The internal email discusses issues SpaceX is currently facing with Raptor engine production. Starship is powered by this all-new engine created specifically for the rocket. SpaceX currently flies Falcon 9 and Falcon Heavy rockets that use Merlin engines that are very different. Here’s how Musk framed the situation in the email to the team:
Unfortunately, the Raptor production crisis is much worse than it seemed a few weeks ago.
It’s possible that Raptor engine production issues could limit SpaceX’s ability to fly Starship operationally in 2022. The company is depending on Starship in order to fly the second major version of Starlink internet satellites, according to Musk. Current Falcon rockets cannot support V2 satellite launches, Musk reveals:
The consequences for SpaceX if we can’t get enough reliable Raptors made is that we then can’t fly Starship, which means we then can’t fly Starlink Satellite V2 (Falcon has neither the volume nor the mass to orbit needed for satellite V2). Satellite V1, by itself, is financially weak, while V2 is strong.
While Starlink is a valuable internet service, each satellite is expensive and many are needed to support the service. Fortunately, the V2 satellite will be more cost-efficient – like SpaceX’s new user terminal – but must these have to go to orbit via Starship. These new satellites are necessary in order for SpaceX to continue expanding its service to new users, and many people are currently on a long wait-list to join the internet service.
In addition, we are spooling up terminal production to several million units per year, which will consume massive capital, assuming that satellite V2 will be on orbit to handle the bandwidth demand.
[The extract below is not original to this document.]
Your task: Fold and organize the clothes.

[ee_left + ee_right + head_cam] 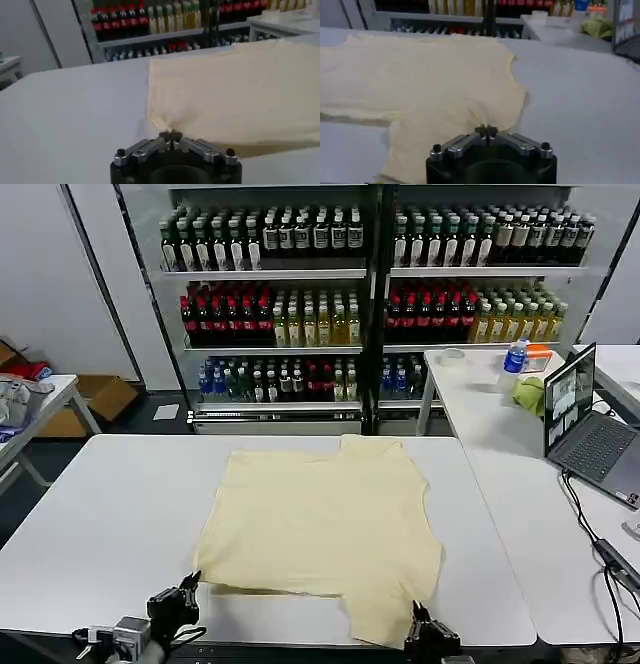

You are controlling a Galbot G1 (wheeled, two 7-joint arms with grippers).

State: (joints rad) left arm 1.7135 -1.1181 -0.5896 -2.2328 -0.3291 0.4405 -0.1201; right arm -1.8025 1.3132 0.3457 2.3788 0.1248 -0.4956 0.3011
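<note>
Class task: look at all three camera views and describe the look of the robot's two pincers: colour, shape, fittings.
Both are alike. The left pincer and right pincer each sit on a black rounded housing, from which two silver-grey metal links angle inward like a shallow roof, each fixed by a dark bolt. The fingertips are small and dark. In the head view, a silver-grey fitting sits beside the left one.

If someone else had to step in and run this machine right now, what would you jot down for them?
Left gripper: shut on the near left corner of the T-shirt; the fabric bunches at its tips.
Right gripper: shut on the shirt's near edge on the right side, by the flap that hangs toward the table's front.
T-shirt: lies mostly flat in the middle of the white table, near edge toward the robot.
Done: both near grips appear taken.
Left: no finished fold is visible yet. Probably lift the near edge and carry it toward the far edge, then fold again and tidy.
</note>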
These terminals will be useless otherwise.
New satellites and user terminal production will be an immensely costly investment, so getting satellites to orbit and operation in a cost effective way is essential for SpaceX. Elon closed the email with a dire call-to-action that we previously published:
What it comes down to, is that we face a genuine risk of bankruptcy if we can’t achieve a Starship flight rate of at least once every two weeks next year.
Space Explored’s Take
Going from no orbital flights at the start of the year to a flight every two weeks at the end of the year is a massive ramp-up. It will require SpaceX to fix the Raptor engine production issues, figure out its thermal solution, and repeatedly re-fly successfully landed vehicles.
That is a massive ask.
Hopefully, SpaceX teams will be able to achieve the lofty goal, though we believe the “risk of bankruptcy” to be more of an encouragement than a statement of fact (as explained further in our previous Space Explored’s take).